- Born: Unknown
- Died: After 1078
- Allegiance: Seljuk Empire (until 1070) Byzantine Empire (after 1070)
- Rank: Emir Proedros
- Conflicts: Byzantine-Seljuk Wars Alp Arslan's raids into Anatolia Battle of Sebasteia ; ; Rebellion of Nikephoros Botaneiates

= Chrysoskoulos =

Seljuk emir and Byzantine official

Chrysoskoulos (Χρυσόσκουλος) or Erisigi/Erbasgan (Erisığı/Erbasgan) or Arîsîaghî/Arîsîghî (أريزغن/أرسكي) or Ktrič (Կտրիճ) was a Turkoman emir, chieftain of the Navekkiye tribe, and brother-in-law of the Seljuk Sultan Alp Arslan. He participated in the Byzantine-Seljuk Wars and defected to the side of the Byzantine Empire.

==Biography==
===Early activity===
Chrysoskoulos was a noble of the Seljuk Empire, the son of Yunus, and the grandson of the dynasty's founder Seljuk. He first appears in the historical records as an emir and brother-in-law of Alp Arslan, whom he rebelled against and lost. After his defeat, the sultan ordered his general Afshin to pursue him, so he and his army retreated into Byzantine Anatolia, where they proceeded to raid and pillage the Armeniakon Theme and the region of Cappadocia. The Kouropalates Manuel Komnenos learned of the group while withdrawing to Hierapolis, and rushed his small force in order to repel them. Chrysoskoulos ambushed Manuel at the Battle of Sebasteia and captured him, along with his subcommanders.

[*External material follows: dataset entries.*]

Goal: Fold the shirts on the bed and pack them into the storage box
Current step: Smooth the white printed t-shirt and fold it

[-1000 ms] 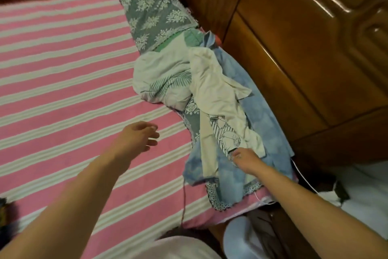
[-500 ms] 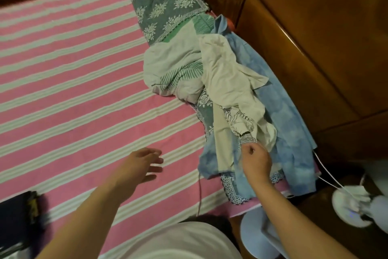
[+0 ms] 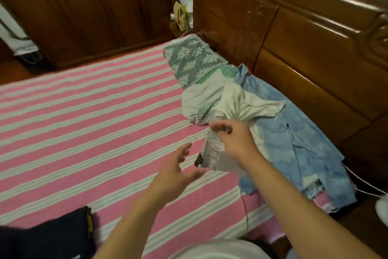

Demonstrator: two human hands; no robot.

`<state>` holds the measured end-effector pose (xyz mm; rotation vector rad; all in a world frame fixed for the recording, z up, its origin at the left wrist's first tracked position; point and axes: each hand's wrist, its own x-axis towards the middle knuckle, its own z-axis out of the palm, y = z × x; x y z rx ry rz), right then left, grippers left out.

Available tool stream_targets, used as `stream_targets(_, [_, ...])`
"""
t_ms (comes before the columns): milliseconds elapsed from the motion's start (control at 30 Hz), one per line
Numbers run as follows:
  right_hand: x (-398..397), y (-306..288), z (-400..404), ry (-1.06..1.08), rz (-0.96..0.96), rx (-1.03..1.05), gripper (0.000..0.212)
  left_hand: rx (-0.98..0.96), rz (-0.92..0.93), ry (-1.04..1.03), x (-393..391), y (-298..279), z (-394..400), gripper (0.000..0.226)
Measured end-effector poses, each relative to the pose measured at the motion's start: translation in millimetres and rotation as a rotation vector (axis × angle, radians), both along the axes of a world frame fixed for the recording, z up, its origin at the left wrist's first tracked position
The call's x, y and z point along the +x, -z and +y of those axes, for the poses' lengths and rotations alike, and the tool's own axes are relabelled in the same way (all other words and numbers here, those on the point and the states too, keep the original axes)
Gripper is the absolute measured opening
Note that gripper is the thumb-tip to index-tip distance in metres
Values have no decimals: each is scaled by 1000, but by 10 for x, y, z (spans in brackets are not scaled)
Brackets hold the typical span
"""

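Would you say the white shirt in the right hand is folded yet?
Not folded. The white shirt trails crumpled from the pile while the right hand pinches its striped-print part and lifts it.

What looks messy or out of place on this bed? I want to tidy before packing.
The clothes lie unfolded in a crumpled heap along the wooden headboard: a light blue shirt hangs over the bed's edge, and a cream printed shirt is bunched where the right hand grips it. The left hand hovers open.
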<state>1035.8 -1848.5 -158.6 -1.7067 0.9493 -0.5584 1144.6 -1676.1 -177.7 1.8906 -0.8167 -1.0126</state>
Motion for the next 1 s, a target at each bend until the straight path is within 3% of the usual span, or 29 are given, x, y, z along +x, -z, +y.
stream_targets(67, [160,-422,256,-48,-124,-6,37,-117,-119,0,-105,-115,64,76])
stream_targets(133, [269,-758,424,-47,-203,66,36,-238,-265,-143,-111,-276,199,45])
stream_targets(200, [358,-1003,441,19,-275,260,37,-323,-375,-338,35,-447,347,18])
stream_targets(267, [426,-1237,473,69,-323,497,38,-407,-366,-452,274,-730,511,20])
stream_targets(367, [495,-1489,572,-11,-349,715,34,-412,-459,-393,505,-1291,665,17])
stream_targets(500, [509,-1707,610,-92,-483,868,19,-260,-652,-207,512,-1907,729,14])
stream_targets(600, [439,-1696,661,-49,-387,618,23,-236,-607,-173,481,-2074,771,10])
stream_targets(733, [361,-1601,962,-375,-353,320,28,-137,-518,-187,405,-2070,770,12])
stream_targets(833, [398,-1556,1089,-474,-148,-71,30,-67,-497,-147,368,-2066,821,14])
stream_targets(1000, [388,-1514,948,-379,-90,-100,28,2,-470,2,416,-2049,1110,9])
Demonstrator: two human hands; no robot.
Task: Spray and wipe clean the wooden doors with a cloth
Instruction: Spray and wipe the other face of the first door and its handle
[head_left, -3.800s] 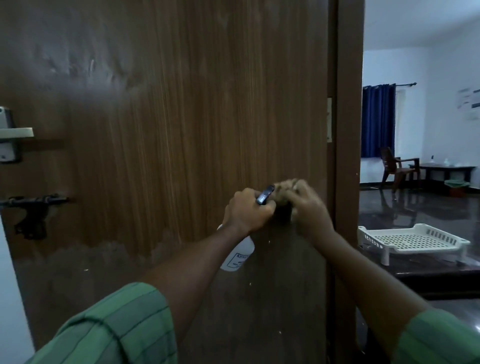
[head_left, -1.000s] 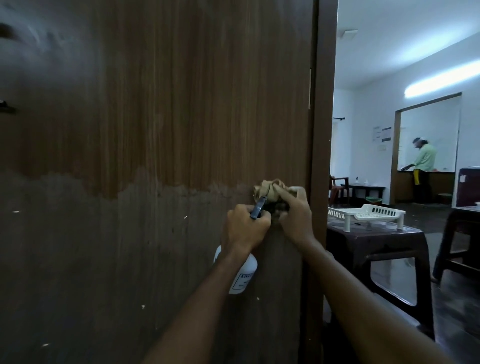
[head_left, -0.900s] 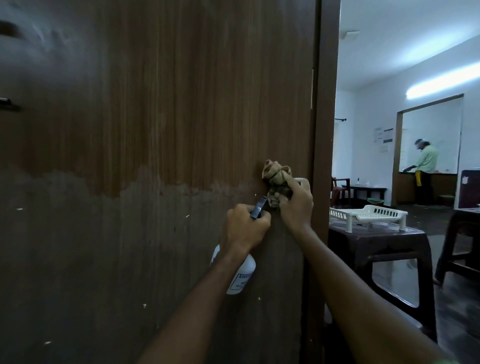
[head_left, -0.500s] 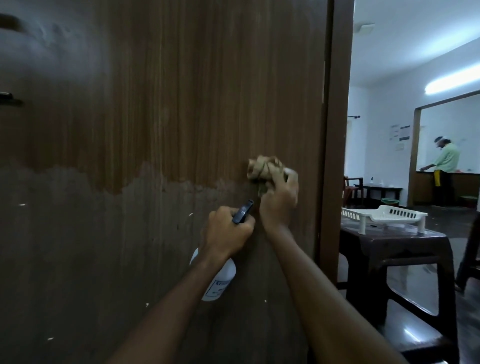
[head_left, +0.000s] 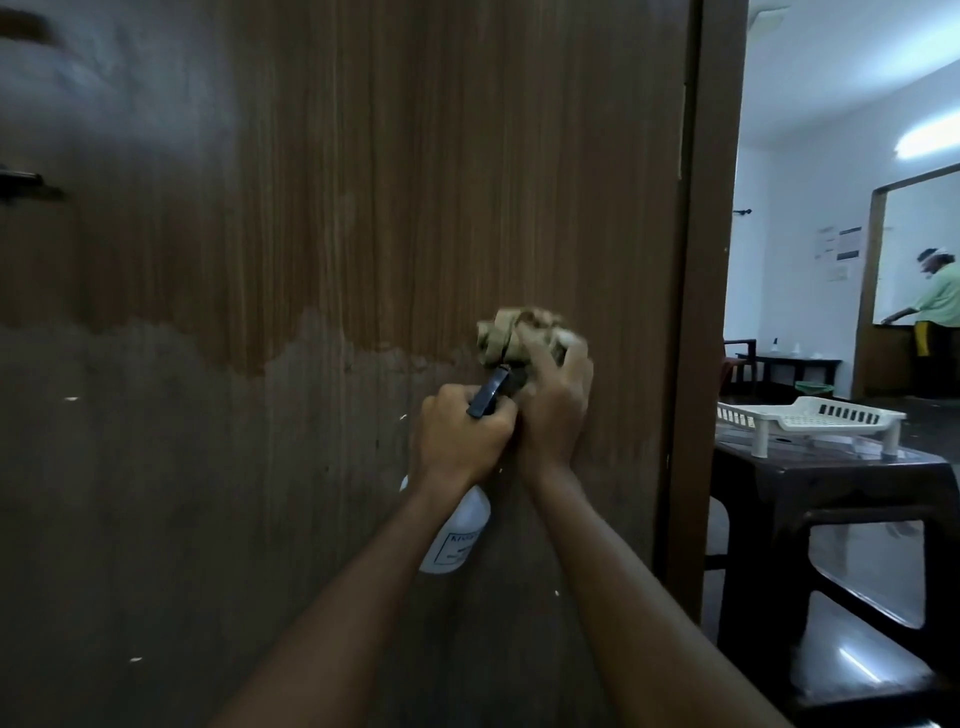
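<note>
While L hand (head_left: 462, 436) grips spray bottle (head_left: 457, 535), R hand (head_left: 553, 400) w/ crumpled cloth (head_left: 506, 338) on door (head_left: 337, 208).

The door (head_left: 363, 208) is wood-grain veneer with fine vertical streaks, matt in its upper part; below a ragged line the surface looks darker, duller and flecked with pale specks. The cloth (head_left: 506, 335) is a crumpled tan fabric, soft and matt. The spray bottle (head_left: 457, 535) is white plastic, smooth, with a paper-like label and a dark plastic trigger. The tray (head_left: 810, 418) is perforated cream plastic. The stool (head_left: 831, 483) beneath it is dark and glossy. The floor (head_left: 857, 587) is polished and reflective.
</note>
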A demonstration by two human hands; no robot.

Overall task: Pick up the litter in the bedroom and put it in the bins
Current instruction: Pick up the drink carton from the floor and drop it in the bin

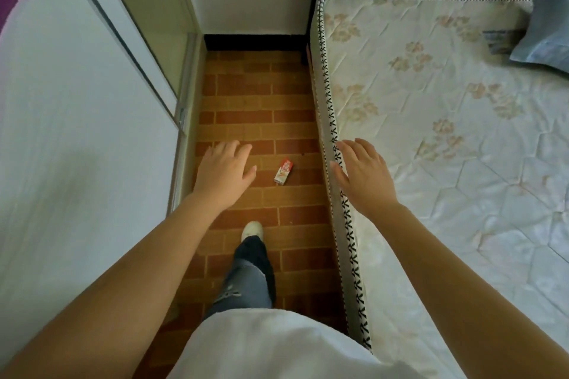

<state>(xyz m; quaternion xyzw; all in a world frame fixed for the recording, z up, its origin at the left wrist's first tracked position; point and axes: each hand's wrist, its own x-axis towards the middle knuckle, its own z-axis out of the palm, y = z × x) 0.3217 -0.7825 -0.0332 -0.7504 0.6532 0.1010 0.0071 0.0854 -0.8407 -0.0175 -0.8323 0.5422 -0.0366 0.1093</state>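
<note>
Narrow aisle between wardrobe [77, 132] and mattress [446, 163], brick-pattern floor [255, 95]. One piece of litter in view — small red-and-white carton [283, 172], lying flat on the floor, roughly mid-aisle, ahead of the white shoe [252, 230]. No bin visible.

Left hand [224, 172] out in front, fingers [237, 151] loosely spread, holding nothing. Right hand [363, 177] over the mattress edge, fingers likewise spread, empty. Carton lies between the two in the view, well below both.

Step in hand, by judgement: approach and pick. Best done with one more short step, then a squat rather than a reach. Either hand looks equally placed. Pinch across the carton's narrow sides — light card, likely to skid on smooth tile if pushed from one end. Mind the mattress corner when bending.
</note>
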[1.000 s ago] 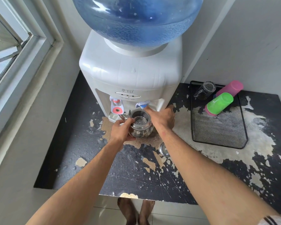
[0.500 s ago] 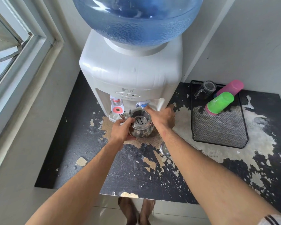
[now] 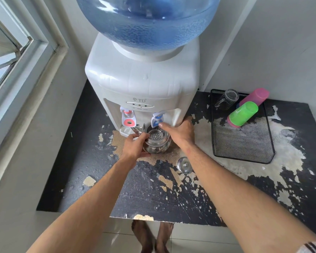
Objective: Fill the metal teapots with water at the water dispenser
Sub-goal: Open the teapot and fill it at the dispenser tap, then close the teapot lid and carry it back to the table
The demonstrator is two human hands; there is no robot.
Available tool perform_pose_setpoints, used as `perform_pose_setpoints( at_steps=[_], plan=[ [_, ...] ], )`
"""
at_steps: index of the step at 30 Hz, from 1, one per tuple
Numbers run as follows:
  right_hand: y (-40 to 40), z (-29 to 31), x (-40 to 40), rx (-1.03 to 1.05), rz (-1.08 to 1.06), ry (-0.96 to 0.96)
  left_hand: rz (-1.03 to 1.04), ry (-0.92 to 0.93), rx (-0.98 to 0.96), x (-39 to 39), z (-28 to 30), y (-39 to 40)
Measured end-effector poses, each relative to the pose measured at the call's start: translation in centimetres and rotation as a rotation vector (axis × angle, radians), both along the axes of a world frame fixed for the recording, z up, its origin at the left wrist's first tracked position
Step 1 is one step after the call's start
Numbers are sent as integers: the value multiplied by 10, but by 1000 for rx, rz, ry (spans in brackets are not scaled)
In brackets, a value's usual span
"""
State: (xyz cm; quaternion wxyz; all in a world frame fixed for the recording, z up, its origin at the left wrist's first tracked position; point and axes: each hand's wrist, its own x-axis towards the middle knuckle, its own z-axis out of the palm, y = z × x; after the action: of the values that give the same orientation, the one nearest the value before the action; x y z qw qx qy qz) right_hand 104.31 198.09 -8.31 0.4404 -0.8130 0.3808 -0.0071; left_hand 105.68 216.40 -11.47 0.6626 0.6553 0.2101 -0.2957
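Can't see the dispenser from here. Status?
Left hand grips teapot under blue tap. Right hand presses tap. Lid off, nothing blocking.

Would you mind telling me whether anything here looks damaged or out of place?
The black tabletop is badly peeled, with pale patches bared. On the black mesh tray, the green plastic cup and pink plastic cup lie tipped over.

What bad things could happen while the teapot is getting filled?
The teapot sits under the blue tap, held only by the left hand, so it might tip or overflow onto the peeling table. The right hand could slip off the tap. The lid beside the right arm could get knocked off.
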Motion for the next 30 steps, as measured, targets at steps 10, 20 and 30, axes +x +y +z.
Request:
perform_pose_setpoints(
  at_steps=[10,20,30],
  plan=[
    [-18,-1,-26,174,113,-134,-35,-7,-21,-17,-12,2],
    [-26,-19,-78,39,152,-50,-83,-2,35,-58,-26,16],
    [-34,-47,-121,-167,360,243,-93,-19,75,-76,-31,14]
  ],
)
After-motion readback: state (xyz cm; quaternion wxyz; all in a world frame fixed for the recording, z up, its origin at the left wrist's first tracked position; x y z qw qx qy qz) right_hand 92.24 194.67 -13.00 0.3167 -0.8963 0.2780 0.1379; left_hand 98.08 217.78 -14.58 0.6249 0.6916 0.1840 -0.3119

According to Matthew of Edessa, following the battle, the Armenian king and princes allied themselves with the young emir.

===Alignment with the Byzantines===
During his captivity, Manuel successfully managed to convince Chrysoskoulos to join the side of the Byzantines. Together, they raced towards Constantinople, while Afshin chased after them, raiding the countryside during the pursuit. Eventually though, they managed to reach the Byzantine capital. Once Afshin arrived at Chrysopolis, in the opposite side of the Bosporus Strait, he demanded for Chrysoskoulos and his men to be given to him, but the Byzantines refused. In frustration, Afshin plundered more Byzantine lands while on his retreat back to Khlat, where he informed Alp Arslan about the situation. According to Turkish researcher Selcuk Akyildiz: "This was the first time a Seljuk dignitary had sought refuge in Byzantium".

After a few days of waiting in the Byzantine capital, and after the Emperor Romanos IV Diogenes had finished discussing with the senate, Chrysoskoulos was welcomed and honoured by the emperor with gifts and titles, and was even given the rank of proedros. He gave the Byzantines information regarding Seljuk politics and battle tactics, converted to Christianity and was given the name Chrysoskoulos.

===Romanos IV's third campaign===

Routes of Emperor Romanos IV Diogenes and of Sultan Alp Arslan before the Battle of Manzikert

In 1071, he accompanied Romanos IV in his third campaign against the Seljuks. When Manuel Komnenos died of illness early in the campaign, Chrysoskoulos, who had become his friend, mourned him and was so upset he wished to die himself. When the imperial army reached Sebasteia, Emperor Romanos heard from local Byzantines that they had been mistreated by the Armenians following the previous year's battle. Romanos originally ordered for the city to be looted in revenge, but was dissuaded by Chrysoskoulos, who defended the Armenians by saying that those of them who had survived the battle against him had continued to aid the emperor afterwards. After the army recaptured the city of Manzikert, the emperor sent Chrysoskoulos back to Constantinople, before preparing his forces for the upcoming battle. (Note: Around that time, the emperor had learned that the Turkic mercenaries in his army had been secretly conversing with Alp Arslan, and either due to suspicion or for protection, he sent Chrysoskoulos away to the capital.)

===Later activity===

In 1078, Chrysoskoulos saved Nikephoros Botaneiates from getting captured by the Turkomans Suleiman close to Nicaea. He became an intermediary between the two and managed to convince his relative to support Botaneiates with soldiers, contributing to his success in seizing the throne and becoming emperor the same year.

==Appearance and personality==
Michael Attaleiates records that he was young, of small of stature—a pygmy—and had a "Scythian and ungraceful appearance". Matthew of Edessa describes him as a "benevolent man".